Due to the relatively weak correlations observed, we acknowledge that our anchors did not appear to work well for some of the subscales, e.g., SF and PA. It may be argued that such anchors may not be used for such scales. Other studies using other anchors [14, 15] have also found only moderately strong correlations of the anchors with the HRQOL scores; the reason(s) is (are) unknown. For interpretation, it could be recommended to augment our anchor-based MID estimates with results from one of the distribution-based approaches by considering only those anchor-based MID estimates (see Table 5) at least equal to 0.2 SD [13], which is a “small effect” [7].

The clinical significance of weight gain/loss is not well established. While weight gain in some patients is a positive sign of improving physical condition, in some patients weight gain can be due to a buildup of ascites, which may in fact reflect increasing cancer activity.
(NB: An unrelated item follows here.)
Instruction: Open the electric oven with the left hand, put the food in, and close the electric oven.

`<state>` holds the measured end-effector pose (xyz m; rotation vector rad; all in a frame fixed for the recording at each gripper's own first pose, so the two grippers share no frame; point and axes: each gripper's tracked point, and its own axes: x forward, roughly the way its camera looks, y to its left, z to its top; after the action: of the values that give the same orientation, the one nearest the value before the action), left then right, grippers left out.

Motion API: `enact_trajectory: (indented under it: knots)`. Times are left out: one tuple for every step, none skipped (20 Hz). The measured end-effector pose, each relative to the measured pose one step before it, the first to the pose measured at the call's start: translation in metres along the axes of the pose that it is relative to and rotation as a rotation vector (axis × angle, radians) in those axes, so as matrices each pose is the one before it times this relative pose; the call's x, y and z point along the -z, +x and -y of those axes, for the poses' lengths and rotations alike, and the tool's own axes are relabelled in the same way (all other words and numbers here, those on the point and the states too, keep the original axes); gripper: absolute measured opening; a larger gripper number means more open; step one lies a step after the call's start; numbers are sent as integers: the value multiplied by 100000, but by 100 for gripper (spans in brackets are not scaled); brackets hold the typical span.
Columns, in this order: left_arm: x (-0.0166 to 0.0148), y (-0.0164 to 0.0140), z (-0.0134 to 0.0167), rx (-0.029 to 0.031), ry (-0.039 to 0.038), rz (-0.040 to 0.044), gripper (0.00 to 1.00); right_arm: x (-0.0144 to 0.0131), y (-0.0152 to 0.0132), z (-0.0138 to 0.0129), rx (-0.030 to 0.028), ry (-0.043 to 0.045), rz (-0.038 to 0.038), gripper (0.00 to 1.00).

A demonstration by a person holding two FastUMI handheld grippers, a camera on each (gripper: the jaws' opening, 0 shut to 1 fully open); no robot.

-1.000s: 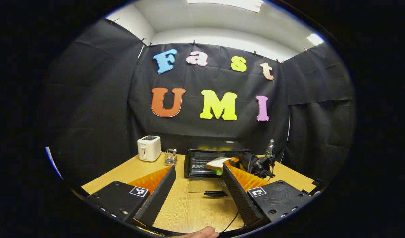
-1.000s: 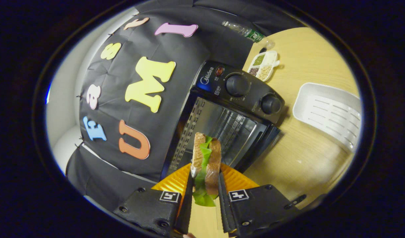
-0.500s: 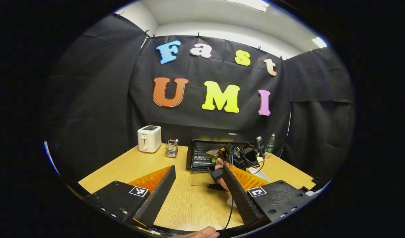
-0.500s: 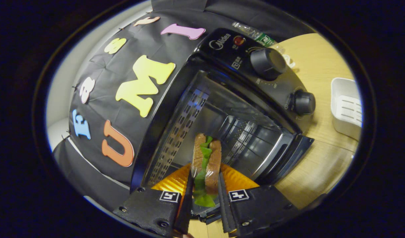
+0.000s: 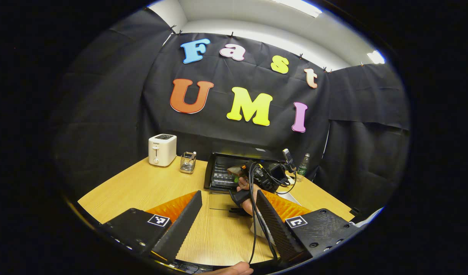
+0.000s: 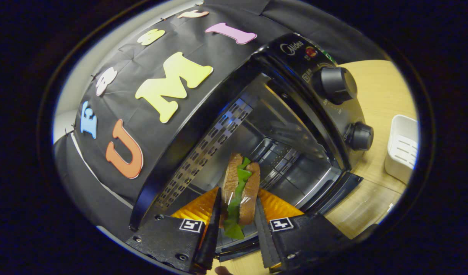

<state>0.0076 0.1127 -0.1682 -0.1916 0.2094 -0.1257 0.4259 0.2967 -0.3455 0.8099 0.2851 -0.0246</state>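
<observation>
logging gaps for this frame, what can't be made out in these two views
- Oven floor and rack under the sandwich: right gripper view, hidden by the sandwich and right gripper.
- Sandwich's contact with the rack: cannot tell.
- Oven interior: left gripper view, too small, blocked by the hand.
- White tray: right gripper view, cut off at the edge.

In the left gripper view, the right gripper (image 5: pixel 244 176) and the hand (image 5: pixel 246 194) holding it hid much of the oven (image 5: pixel 218 173) mouth; the sandwich (image 5: pixel 234 170) there was too small to make out. In the right gripper view, the white tray (image 6: pixel 404 149) was cut off by the edge, and the sandwich's lower end sat hidden between the fingers
</observation>
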Motion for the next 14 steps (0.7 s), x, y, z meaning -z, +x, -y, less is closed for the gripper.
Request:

Similarly, weight loss may paradoxically reflect health improvement, for instance, discrete ascites or oedema that improved with treatment. This complicates the relationship between weight change and the changes in HRQOL scores. Therefore, results for scales (e.g., pain) exhibiting weak correlations with this anchor should be interpreted with caution.

The correlations between changes in either anchor (PS or weight) and HRQOL were not strong. The functional relationship between these changes is unknown and can be complex. Further, correlation based on changes in scores and anchor is likely to be smaller than cross-sectional correlations due to the measurement error in both anchor and HRQOL measures at both time points.
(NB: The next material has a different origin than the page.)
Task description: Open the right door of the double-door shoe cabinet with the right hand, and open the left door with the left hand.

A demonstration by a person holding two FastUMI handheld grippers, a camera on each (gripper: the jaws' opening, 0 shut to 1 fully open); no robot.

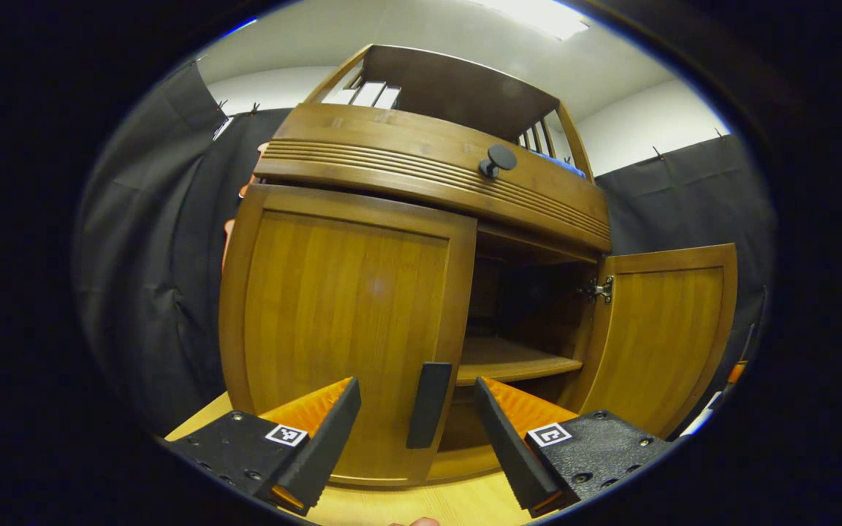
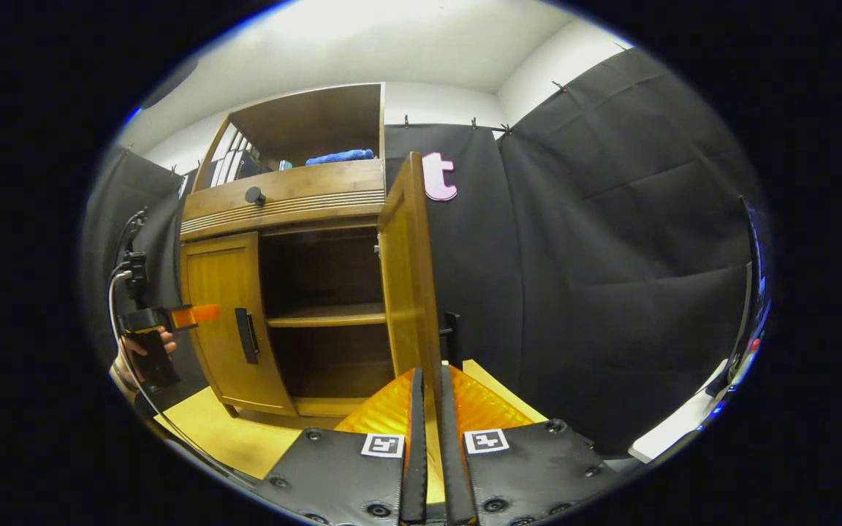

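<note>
The wooden shoe cabinet [image 1: 421, 168] stands close ahead in the left gripper view. Its left door [image 1: 340, 321] is closed, with a black vertical handle [image 1: 428, 405] at its inner edge. My left gripper [image 1: 416, 386] is open, one finger on each side of that handle and just short of it. The right door [image 1: 658, 329] is swung wide open. In the right gripper view that right door [image 2: 408, 277] stands edge-on, and my right gripper [image 2: 430, 372] is shut on its free edge. The left gripper [image 2: 172, 318], held in a hand, hovers by the left door's handle [image 2: 245, 334].
Inside the open half are a shelf [image 2: 326, 315] and dark space. A drawer with a round black knob [image 1: 498, 159] sits above the doors, and a blue cloth [image 2: 339, 155] lies on top. The cabinet stands on a light wooden floor [image 2: 224, 431]; black cloth walls surround it.
</note>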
The changes that we are calling MIDs are based on the definitions and clinical anchors that we have applied, i.e., they are not “absolute” but are “relative” to the clinical anchors we used, as is always the case for MIDs based on the anchor-based approach. Indeed, issues about whether changes in HRQOL scores corresponding to changes in these anchors represent the MID, rather than just an important, anchor-dependent difference can be raised. This is an important issue which requires further research.

There is limited information about whether the value of the MID is stable across the continuum of illness, for example, can a change in PS from 0 to 1 be considered the same as a change from 3 to 4, when correlating with changes in HRQOL scores? Patients in our trials had to have a fairly good PS to get into the trial (see Table 1); therefore, we did not have the data to address such an important issue.
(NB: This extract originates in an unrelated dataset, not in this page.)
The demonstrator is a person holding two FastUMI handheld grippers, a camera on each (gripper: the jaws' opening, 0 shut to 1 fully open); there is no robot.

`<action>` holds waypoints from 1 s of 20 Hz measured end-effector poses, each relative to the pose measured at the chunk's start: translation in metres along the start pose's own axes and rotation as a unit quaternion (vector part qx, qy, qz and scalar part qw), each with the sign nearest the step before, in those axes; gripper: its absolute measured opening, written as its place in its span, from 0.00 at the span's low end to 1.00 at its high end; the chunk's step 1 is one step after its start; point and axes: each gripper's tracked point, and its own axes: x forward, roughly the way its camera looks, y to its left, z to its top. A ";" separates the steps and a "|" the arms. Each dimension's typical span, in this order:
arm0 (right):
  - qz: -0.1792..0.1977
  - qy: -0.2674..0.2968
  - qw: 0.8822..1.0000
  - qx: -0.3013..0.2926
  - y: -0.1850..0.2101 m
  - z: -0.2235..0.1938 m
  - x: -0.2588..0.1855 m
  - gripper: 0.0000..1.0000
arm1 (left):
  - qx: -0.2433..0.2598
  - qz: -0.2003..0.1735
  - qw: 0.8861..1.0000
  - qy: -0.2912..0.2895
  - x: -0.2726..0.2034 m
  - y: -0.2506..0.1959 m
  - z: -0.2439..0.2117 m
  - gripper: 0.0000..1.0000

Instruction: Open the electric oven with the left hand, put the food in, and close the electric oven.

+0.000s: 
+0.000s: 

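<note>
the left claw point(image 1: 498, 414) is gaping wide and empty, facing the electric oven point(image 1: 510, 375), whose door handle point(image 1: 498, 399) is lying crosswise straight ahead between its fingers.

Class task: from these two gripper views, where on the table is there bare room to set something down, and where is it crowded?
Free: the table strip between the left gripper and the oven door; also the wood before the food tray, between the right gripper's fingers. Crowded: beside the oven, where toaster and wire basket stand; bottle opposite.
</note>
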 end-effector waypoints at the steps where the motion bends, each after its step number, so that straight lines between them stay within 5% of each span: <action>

The patients in our data showed a predominance of good functioning and low symptoms at baseline. Since MIDs can vary across the spectrum of the EORTC QLQ-C30 scores, it is conceivable that our results could be different if we had predominantly worse patients. Being retrospective in nature, our analysis was restricted to using only WHO PS and weight loss, which were deemed credible anchors for the selected scales. We could possibly have used different anchors if available or could still have used the anchors we considered, together with any other credible anchors if available. However, using different anchors or anchor types (e.g., subjective vs. objective or prospective vs. retrospective) can also lead to different conclusions regarding estimates of the MID [8].

In conclusion, our findings provide estimates of MIDs for NSCLC patients in a selected subset of the EORTC QLQ-C30 scales. Differences in MIDs for improvement and deterioration were observed albeit not definitive. Our MID estimates are in line with the findings of Osoba et al. [14]. These estimates generally agree with the estimates of 5 to 10 units of the QLQ-C30 scales we tested and as proposed by Osoba et al. [14] and King [16]. We suggest that they may be used as guidance for clinicians and researchers to classify patients as improved or deteriorated in HRQOL and symptoms over time, and thence to determine the proportion of patients benefiting from treatment. They can also be used for sample size determination in the design of future clinical trials.